Ana içeriğe atla

MEDYA LOKOMOTİF OLAMAZ VAGON OLUR ANCAK


Etkin Haber Ajansının sorularına toplu yanıt:


28 Şubat Tartışmaları


 
Darbe  ya da darbe girişimi, esas ve öncelikli olarak sadece hukuki/adli değil,  öz itibarıyla siyasi bir mesele. Dolayısıyla darbe, darbe girişimi ya da askeri vesayet gibi konular, öncelikle siyasi değerlendirmelerin/hesaplaşmanın konuları. Sorun, darbe yapan ya da darbe girişiminde bulunan general ile  savcı ya da yargıç arasına sıkışamayacak/sığamayacak kadar derin ve geniş .
Konu siyasi olduğuna göre, kentte (Polis’te) yaşayan herkesi, bugünkü anlamıyla tüm yurttaşları ilgilendiren bir konu. Bu ilgi, bir sabah kalktığımızda, gazetede savcının darbe yapan generali soruşturduğunu bildiren  haberi okumakla sınırlı kalamaz.
AKP ile 12 Eylül ya da 28 Şubat arasındaki ilişkilerde, Türkiye’de askeri darbe geleneği, mağdurların konumu gibi tayin edici konular gündeme bile gelmezken, bugünkü iktidar ile doğrudan kendilerine yönelmiş darbe girişimlerini cezalandırma, bir tür intikam alma eğilimi net bir şekilde ortaya çıkıyor.
12 Eylül’ü, 80 yaşını aşmış Evren ve Şahinkaya’nın şahsiyetiyle sınırlı gören,  kendilerini de iktidara getiren 12 Eylül kurumlarını (Mesela YÖK) olduğu gibi sürdüren bir iktidar, 28 Şubat’ı da Batı Çalışma Grubuyla sınırlayıp, Genel Kurmay Başkanına dokunmadan  İkinci Başkanını tutuklayıp  üstelik de Sincan cezaevine gönderen zihniyet,  intikamcı bir portre çiziyor.
Darbecilerden değil darbelerden hesap sorabilmek için, askeri vesayeti kaldırdığını ileri sürüp  sivil vesayeti kuranlar, iktidara geldikleri gün Kenan Evren ve Süleyman Demirel’den gidip bir tür icazet talebinde bulunmuş hatta onlardan akıl hocalığı talep etmişlerdi.
Bugünkü medya, AKP devletinin bu icraatlarını derinlemesine irdelemezken, demokrasi/özgürlük/barış alanındaki  zıtlıklarını  yazmadan, konuya eskiden olduğu gibi güç/iktidar yanlısı pencereden bakıyor.
İsmet Berkan’ın  medya-iktidar konusunda, 28 Şubat’la ilgili gözlem ve tahlillerine katılmıyorum.

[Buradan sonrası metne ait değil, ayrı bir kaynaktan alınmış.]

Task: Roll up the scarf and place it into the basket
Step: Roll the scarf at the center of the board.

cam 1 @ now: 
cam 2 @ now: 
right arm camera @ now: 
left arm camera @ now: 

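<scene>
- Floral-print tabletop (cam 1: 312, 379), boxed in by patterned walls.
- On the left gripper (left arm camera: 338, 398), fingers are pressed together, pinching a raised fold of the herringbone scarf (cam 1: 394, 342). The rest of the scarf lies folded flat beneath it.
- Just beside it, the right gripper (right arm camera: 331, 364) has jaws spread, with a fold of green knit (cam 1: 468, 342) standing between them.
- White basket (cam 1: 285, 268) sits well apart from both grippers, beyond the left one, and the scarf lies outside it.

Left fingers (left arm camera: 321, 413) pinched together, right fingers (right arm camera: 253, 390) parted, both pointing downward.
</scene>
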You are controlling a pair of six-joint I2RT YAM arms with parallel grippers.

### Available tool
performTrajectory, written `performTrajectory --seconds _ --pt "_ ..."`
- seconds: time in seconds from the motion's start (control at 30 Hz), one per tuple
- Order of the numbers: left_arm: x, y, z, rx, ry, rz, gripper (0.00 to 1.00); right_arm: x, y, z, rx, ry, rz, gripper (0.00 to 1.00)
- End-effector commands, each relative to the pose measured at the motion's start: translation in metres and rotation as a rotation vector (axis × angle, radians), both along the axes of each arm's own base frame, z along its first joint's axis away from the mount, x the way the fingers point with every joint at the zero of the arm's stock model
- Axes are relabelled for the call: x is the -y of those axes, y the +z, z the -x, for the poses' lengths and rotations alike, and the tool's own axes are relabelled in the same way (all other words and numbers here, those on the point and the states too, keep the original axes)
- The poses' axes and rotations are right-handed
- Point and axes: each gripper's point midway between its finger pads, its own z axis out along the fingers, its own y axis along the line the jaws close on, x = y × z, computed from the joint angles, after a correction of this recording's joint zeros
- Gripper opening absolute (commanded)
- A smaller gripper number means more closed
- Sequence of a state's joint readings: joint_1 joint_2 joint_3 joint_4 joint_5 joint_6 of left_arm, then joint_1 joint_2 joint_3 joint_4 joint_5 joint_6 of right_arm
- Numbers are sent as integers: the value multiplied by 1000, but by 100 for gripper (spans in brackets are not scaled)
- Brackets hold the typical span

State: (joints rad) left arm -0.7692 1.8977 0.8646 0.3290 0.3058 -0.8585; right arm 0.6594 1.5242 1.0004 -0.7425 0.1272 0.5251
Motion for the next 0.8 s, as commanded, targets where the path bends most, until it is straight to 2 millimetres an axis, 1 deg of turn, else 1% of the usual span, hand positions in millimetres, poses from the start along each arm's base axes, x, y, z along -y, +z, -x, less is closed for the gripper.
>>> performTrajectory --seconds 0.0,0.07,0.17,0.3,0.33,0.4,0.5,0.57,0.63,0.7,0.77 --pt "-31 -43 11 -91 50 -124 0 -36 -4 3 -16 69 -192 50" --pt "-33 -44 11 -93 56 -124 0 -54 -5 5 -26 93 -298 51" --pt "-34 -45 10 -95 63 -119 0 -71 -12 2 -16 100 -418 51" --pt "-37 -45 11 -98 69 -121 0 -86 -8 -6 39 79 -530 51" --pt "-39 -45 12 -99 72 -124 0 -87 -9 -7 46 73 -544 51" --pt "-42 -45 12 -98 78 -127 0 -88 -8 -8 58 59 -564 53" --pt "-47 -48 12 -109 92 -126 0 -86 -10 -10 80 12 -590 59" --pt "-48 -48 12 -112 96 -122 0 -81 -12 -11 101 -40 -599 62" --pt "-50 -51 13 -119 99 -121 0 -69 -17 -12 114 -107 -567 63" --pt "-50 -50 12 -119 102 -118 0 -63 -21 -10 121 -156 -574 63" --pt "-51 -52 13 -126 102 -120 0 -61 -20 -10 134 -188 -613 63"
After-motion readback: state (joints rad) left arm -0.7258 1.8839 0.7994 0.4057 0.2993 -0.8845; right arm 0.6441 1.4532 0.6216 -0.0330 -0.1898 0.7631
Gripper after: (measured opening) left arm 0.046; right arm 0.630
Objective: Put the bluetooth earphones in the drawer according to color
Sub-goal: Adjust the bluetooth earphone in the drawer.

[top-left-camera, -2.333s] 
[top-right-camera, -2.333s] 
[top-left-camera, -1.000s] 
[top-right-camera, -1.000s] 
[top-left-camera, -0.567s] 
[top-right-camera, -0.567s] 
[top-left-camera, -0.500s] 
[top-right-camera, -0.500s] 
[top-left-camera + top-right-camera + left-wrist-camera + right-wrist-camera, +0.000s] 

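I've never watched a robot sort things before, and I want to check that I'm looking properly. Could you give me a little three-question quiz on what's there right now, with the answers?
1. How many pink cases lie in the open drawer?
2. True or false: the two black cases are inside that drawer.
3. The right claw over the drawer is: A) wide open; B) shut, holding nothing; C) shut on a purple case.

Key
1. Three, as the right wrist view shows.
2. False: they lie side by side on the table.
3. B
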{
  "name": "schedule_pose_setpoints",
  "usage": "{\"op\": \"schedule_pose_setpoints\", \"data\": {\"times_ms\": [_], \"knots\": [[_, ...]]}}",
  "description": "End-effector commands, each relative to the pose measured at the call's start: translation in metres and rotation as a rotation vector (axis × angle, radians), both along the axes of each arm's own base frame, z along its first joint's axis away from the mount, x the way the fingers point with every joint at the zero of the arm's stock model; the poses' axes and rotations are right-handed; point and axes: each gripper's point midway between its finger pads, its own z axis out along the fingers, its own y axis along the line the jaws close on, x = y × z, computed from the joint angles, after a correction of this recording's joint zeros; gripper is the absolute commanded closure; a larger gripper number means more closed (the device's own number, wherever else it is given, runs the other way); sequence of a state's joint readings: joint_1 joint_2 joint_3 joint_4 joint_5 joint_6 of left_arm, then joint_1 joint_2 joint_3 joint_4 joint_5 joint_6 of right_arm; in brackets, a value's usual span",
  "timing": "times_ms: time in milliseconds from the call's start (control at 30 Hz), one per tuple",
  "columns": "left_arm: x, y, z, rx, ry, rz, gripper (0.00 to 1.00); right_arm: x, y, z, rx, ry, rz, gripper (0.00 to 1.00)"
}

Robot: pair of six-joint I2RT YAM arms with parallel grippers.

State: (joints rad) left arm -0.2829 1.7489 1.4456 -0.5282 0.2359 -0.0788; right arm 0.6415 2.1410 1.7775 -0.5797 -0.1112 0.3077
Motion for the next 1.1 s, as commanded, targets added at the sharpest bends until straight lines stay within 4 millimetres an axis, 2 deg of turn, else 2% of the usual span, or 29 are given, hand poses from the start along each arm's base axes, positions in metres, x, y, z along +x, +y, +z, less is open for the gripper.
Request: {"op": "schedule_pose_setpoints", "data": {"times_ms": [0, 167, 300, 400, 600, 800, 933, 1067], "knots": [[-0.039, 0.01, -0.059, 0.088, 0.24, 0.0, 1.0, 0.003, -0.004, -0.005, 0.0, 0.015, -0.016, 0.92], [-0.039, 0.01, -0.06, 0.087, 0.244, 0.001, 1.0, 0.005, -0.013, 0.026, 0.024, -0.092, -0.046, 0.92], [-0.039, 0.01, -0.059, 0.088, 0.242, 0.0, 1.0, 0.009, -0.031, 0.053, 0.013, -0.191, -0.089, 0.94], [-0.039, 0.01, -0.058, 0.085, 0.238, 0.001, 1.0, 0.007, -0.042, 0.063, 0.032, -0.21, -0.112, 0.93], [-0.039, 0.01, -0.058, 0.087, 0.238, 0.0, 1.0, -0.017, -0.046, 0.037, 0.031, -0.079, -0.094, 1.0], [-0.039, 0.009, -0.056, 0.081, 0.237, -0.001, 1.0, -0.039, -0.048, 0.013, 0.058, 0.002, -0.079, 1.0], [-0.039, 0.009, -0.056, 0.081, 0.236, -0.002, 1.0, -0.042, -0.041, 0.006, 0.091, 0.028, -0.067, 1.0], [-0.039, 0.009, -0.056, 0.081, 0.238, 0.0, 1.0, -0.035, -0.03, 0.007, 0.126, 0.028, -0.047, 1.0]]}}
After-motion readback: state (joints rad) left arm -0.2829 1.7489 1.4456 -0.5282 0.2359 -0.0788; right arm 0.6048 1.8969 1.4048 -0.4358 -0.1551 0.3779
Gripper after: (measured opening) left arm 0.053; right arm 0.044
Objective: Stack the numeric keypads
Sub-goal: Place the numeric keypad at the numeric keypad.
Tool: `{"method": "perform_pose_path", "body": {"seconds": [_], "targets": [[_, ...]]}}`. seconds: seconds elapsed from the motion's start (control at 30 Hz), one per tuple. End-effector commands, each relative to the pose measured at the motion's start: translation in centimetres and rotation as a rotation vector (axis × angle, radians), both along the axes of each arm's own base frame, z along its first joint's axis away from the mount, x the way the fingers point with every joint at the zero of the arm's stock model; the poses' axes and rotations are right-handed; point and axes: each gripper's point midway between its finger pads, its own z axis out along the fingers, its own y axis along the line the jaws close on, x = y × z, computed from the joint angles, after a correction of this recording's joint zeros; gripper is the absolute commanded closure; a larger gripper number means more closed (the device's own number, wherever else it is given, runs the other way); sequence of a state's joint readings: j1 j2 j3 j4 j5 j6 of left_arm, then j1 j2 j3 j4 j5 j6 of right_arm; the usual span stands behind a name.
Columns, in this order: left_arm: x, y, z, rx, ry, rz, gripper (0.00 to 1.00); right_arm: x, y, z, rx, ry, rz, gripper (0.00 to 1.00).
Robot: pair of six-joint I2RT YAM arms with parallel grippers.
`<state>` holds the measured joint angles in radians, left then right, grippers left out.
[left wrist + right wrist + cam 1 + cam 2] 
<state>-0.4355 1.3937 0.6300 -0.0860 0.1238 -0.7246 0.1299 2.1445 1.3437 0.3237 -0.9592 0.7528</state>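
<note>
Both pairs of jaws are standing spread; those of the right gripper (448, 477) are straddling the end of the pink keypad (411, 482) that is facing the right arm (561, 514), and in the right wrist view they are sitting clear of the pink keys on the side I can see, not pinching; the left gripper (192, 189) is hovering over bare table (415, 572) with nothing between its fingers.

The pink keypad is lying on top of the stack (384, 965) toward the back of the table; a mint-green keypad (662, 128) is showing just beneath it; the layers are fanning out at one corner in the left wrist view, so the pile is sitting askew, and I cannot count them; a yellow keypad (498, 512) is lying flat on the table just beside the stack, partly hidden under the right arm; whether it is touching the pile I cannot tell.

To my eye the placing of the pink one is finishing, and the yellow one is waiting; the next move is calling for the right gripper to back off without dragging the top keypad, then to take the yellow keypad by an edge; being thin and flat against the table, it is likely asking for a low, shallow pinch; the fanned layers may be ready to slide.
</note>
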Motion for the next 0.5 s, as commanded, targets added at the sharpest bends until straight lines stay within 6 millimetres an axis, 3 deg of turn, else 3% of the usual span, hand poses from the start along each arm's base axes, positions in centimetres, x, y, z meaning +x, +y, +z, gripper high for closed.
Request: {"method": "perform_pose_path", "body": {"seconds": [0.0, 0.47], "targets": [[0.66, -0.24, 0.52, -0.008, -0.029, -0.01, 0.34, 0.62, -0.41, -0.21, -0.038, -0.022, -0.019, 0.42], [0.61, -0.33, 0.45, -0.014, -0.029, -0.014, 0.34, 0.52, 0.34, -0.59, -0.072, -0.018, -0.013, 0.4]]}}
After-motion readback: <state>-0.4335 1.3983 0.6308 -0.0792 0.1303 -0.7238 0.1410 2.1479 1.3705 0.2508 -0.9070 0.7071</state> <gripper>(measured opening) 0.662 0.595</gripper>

Berkan,  egemen medyanın her zaman iktidardan yana olduğunu unutmuş görünüyor. Çünkü o zaman askeri iktidarın isteklerine kimi zaman boyun eğen hatta kimi zaman o isteklerin fazlasını  büyük bir hevesle  karşılayan medya, bugün de AKP iktidarının isteklerine aynı şekilde yaklaşıyor.  Bu mekanizma  bir yandan medya mülkiyeti ile doğrudan ilişkili, bir yandan da medya ile siyasi iktidar arasındaki zorunlu ideolojik ağabey-kardeş   ilişkisinden kaynaklanıyor.  28 Şubat, evet belki sonuç olarak o dönem saptadığı hedeflere ulaşarak, siyasi iktidarı yerinden etti, ama bu ‘zafer’ esas olarak medya sayesinde gerçekleşmedi. Medya, dönemin  Refah Yol iktidarına karşı askeri merkezli kampanyalar düzenlememiş olsaydı da, o dönemin askeri iktidarı aslında hala esas iktidardı, muktedirdi. Medya belki bu süreci kolaylaştırmış ya da kısaltmış olabilir. 28 Şubat sürecinde medyanın  desteğinin tayin  edici, hatta olmazsa olmaz unsuru olabilmesi için, Refah Yol iktidarının medyanın da desteğiyle  bir halk hareketiyle devrilmesi gerekirdi. Yani ya demokratik bir şekilde erken seçime gidilip  Erbakan ve Çiller sandık başında mağlup edilebilirdi ; Ya da son dönemlerde  Doğu ve Orta Avrupa   ülkelerinde daha da yakın dönemde Arap ülkelerinde   tanık olduğumuz üzere siyasi iktidar sandık olmadan yerinden edilebilirdi. Medyanın, tayin edici bir rol oynamadığının bir başka gösterge ya da kanıtı da,  bu ‘Dinci/Şeriatçı’ ‘iktidarı deviren’ medyanın, nispeten kısa bir süre sonra ‘Dinci/Şeriatçı  iktidarın’ bir tür devamı   olan AKP’nin  önce iktidara gelmesini engelleyememesi, ardından da AKP iktidarını  ya can-ı gönülden ya da mecburen desteklemesi.
28 Şubat’ın medya ayağını  yargılayacağım, post-modern darbenin medyatik  kolundan  hesap soracağım diye, Ertuğrul Özkök ve Zafer Mutlu’yu tutuklayıp hapse atmanın alemi yok. Özellikle de 28 Şubat’ta muhaliflere yapılanın çok daha kötüsünün yapıldığı  günümüzde, yeşil giysili Özkök ve Mutlular gazetelerinde, televizyonlarında  tasfiye edilecek gazeteciler listesi yayınlayıp, savcıların kimleri sorguya çekeceğini yazıp söylerken , meslekdaşlarını ismen ihbar  ederken… Kötü bir fasit daire (Eskiden biz ‘Faşist Daire’ derdik)  başlar. Yeşil Özkök ve Mutlular da zaman içinde cezaevine düşer.
Unutulmamalı ki medya, dünyada hiçbir ülkede, hiçbir dönemde, siyasi gelişmeleri yönlendirmede tayin edici bir rol/işlev oynayamamıştır. Doğası, yapısı gereği de zaten oynayamaz. Çünkü bizatihi bir siyasi/ideolojik/toplumsal güce sahip olmayan bir üst yapı kurumu olarak medya, ancak temsil ettiği/sırtını dayadığı siyasi-toplumsal güç kadar güçlüdür.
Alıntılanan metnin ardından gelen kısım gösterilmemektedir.